• What the task asks:
When you reach the line with "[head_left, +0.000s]" in the records below, begin transcribing exactly and continue up to and including the line with "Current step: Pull", leaving out every picture.

(Dataset entries)
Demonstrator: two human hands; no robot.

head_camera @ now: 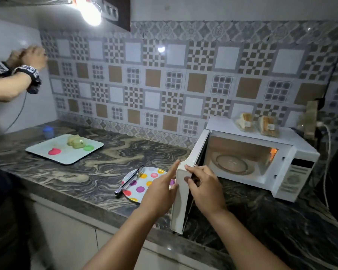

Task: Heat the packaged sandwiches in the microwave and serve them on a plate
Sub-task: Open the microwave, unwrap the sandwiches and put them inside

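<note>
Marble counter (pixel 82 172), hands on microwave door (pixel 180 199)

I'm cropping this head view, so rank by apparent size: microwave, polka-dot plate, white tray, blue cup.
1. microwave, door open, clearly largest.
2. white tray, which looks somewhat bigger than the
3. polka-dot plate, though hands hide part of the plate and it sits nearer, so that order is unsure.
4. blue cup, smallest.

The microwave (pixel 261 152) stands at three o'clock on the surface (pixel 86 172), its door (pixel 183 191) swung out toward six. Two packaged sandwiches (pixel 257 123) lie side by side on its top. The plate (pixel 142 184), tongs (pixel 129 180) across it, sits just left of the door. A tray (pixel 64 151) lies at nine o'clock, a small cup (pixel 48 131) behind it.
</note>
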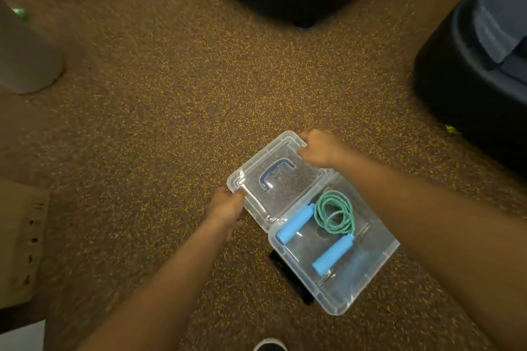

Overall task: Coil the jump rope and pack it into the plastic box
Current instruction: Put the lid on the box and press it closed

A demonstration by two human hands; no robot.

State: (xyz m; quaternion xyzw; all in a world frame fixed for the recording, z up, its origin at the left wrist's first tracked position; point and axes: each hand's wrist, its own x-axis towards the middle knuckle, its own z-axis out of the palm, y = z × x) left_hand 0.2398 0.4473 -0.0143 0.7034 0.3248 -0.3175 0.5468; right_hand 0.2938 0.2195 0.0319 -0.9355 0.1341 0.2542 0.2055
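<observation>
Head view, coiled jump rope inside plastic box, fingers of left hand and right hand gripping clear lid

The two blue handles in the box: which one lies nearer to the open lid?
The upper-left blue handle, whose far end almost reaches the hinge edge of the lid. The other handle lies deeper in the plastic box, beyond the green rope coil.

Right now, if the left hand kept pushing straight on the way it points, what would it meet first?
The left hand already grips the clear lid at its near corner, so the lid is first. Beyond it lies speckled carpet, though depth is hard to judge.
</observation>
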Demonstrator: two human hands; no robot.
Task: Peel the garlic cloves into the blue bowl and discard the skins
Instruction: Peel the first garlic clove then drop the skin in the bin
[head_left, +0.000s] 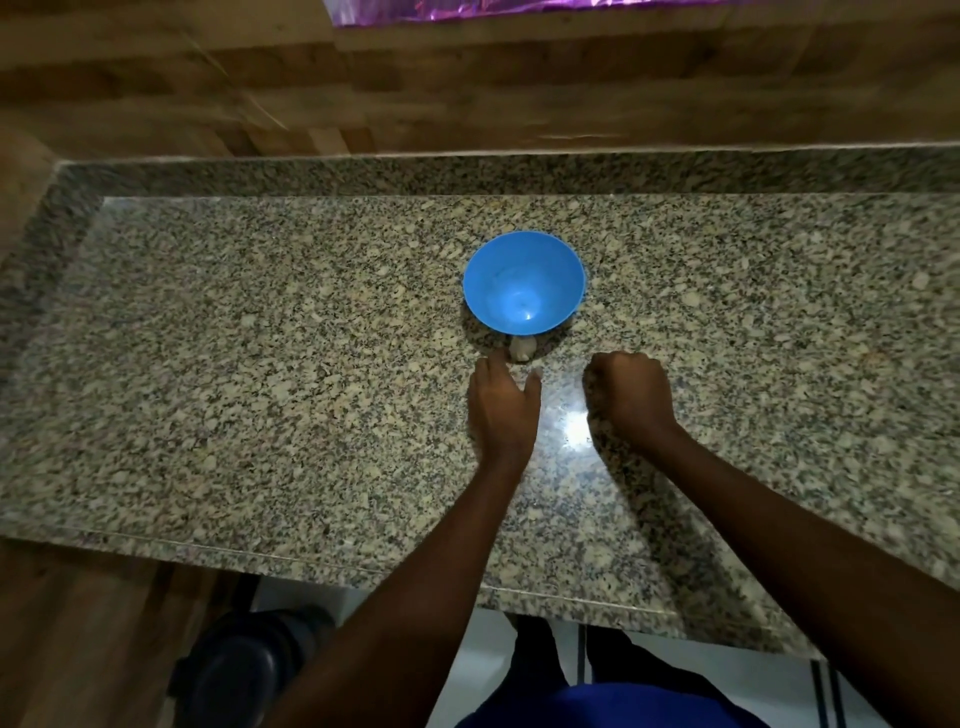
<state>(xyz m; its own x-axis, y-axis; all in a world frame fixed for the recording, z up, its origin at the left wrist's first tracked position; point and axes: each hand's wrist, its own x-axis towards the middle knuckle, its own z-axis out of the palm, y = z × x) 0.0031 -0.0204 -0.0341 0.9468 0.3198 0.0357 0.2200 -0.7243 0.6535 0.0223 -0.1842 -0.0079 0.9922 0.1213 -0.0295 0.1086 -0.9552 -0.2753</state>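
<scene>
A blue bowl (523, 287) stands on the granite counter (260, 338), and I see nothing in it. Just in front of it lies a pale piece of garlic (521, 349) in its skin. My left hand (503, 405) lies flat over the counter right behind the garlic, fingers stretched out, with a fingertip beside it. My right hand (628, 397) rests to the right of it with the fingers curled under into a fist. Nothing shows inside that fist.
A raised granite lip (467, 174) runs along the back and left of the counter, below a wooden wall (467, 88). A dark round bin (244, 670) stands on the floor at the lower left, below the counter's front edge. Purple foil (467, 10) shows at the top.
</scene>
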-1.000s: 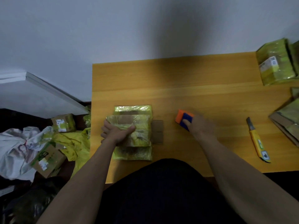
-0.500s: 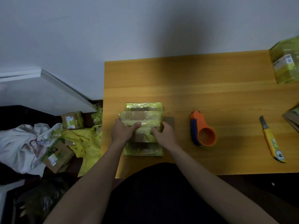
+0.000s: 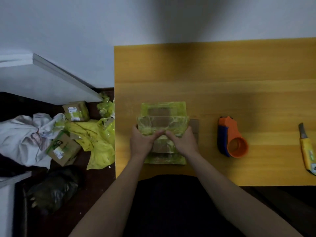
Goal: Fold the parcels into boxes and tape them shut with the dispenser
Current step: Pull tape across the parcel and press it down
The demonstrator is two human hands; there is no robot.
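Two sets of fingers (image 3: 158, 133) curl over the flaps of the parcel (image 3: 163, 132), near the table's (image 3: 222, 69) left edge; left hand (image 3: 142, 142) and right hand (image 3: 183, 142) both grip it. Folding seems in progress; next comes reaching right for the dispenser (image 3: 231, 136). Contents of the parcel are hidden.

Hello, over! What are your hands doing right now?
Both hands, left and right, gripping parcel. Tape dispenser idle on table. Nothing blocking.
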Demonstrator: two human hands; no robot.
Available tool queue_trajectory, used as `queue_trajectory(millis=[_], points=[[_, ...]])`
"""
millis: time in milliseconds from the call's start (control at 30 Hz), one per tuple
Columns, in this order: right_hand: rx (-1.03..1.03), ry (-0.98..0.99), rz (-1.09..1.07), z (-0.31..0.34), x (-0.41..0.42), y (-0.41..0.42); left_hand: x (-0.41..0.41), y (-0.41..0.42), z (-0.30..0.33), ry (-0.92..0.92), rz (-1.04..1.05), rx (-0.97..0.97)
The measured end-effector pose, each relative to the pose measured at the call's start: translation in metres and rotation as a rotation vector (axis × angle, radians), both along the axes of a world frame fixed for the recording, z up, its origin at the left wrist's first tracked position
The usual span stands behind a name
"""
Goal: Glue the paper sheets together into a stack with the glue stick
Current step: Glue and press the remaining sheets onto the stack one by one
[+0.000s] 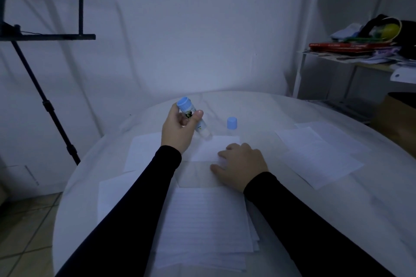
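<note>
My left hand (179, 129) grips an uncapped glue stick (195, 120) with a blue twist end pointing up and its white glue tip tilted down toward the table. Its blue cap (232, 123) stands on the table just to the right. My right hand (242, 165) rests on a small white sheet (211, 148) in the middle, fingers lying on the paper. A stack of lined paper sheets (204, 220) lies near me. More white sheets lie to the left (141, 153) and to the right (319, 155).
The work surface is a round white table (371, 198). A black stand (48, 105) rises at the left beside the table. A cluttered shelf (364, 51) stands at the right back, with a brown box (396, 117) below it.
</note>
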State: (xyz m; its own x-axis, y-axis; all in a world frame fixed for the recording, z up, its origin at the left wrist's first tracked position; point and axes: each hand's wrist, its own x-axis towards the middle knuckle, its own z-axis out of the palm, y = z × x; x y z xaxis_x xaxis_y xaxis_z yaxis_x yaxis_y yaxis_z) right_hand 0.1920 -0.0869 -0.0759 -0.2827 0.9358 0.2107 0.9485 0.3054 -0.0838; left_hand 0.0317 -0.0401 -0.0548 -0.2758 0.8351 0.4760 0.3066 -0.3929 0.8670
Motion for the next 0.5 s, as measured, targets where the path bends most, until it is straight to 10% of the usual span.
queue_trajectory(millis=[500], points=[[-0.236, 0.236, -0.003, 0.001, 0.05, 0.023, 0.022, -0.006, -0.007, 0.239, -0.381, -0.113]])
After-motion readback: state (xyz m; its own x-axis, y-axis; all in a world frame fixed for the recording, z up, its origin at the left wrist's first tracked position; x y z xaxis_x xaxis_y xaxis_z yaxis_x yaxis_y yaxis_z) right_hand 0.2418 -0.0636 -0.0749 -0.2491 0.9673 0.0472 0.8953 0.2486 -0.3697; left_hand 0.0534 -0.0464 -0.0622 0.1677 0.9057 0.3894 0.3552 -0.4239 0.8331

• Exercise answer:
[head_left, +0.000s] 
<state>(xyz m; its own x-axis, y-axis; all in a world frame fixed for the recording, z up, its origin at the left wrist's first tracked position; point and axes: each hand's wrist, its own x-axis towards the middle knuckle, its own z-axis out of the palm, y = z × x) 0.0031 -0.0204 -0.0341 0.9468 0.3198 0.0357 0.2200 -0.7243 0.6535 0.0223 -0.1842 -0.0079 0.9922 0.1213 -0.0295 0.1086 -0.9552 -0.2753</state>
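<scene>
A blue bowl (523, 287) stands on the granite counter (260, 338), and I see nothing in it. Just in front of it lies a pale piece of garlic (521, 349) in its skin. My left hand (503, 405) lies flat over the counter right behind the garlic, fingers stretched out, with a fingertip beside it. My right hand (628, 397) rests to the right of it with the fingers curled under into a fist. Nothing shows inside that fist.
A raised granite lip (467, 174) runs along the back and left of the counter, below a wooden wall (467, 88). A dark round bin (244, 670) stands on the floor at the lower left, below the counter's front edge. Purple foil (467, 10) shows at the top.
</scene>
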-1.000s: 
-0.500s: 
+0.000s: 
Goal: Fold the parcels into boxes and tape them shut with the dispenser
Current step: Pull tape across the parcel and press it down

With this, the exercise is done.